## THE PROBLEM
Your answer should be the lines below from the one with "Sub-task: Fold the" to the one with "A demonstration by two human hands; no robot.", both included, given again exactly and with nothing added.

## THE DATA

%%

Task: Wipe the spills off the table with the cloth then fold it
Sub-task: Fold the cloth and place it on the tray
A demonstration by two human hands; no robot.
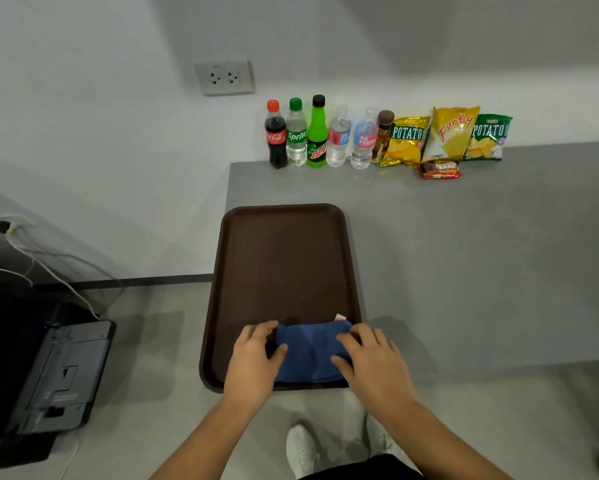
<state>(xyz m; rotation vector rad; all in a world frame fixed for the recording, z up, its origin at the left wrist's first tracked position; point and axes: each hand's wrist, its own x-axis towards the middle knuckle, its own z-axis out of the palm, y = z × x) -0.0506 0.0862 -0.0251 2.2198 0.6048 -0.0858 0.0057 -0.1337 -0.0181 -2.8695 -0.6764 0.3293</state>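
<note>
A blue cloth (pixel 310 351) lay folded into a compact bundle at the near end of a brown tray (pixel 280 258), toward the tray's right side. A small white and red tag (pixel 340 317) stuck out at the cloth's far right corner. The tray sat on the left part of a grey table (pixel 481 254), its near edge hanging slightly past the table's front.

The left hand (pixel 256 362) rested on the left edge of the cloth, fingers loosely curled over that edge and the thumb lying on top of the fabric. The right hand (pixel 371 365) pressed on the right edge, fingers spread and bent down onto the cloth. Neither hand was closed into a fist; both touched the cloth flat-ish, more pressing than pinching, though whether any fabric was pinched underneath could not be told.

At the back of the table, against the wall, stood a row of bottles: a cola bottle (pixel 275 136), a clear soda bottle (pixel 296 135), a green soda bottle (pixel 317 133), two water bottles (pixel 350 140) and a small brown bottle (pixel 383 135). Right of them leaned three chip bags (pixel 450 136), with a small red snack pack (pixel 440 169) lying in front.

A wall socket (pixel 224 77) sat above and left of the bottles. White shoes (pixel 301 448) showed on the floor below the hands.
</note>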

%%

## SOLUTION FOR THIS PROBLEM
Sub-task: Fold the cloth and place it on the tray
A demonstration by two human hands; no robot.

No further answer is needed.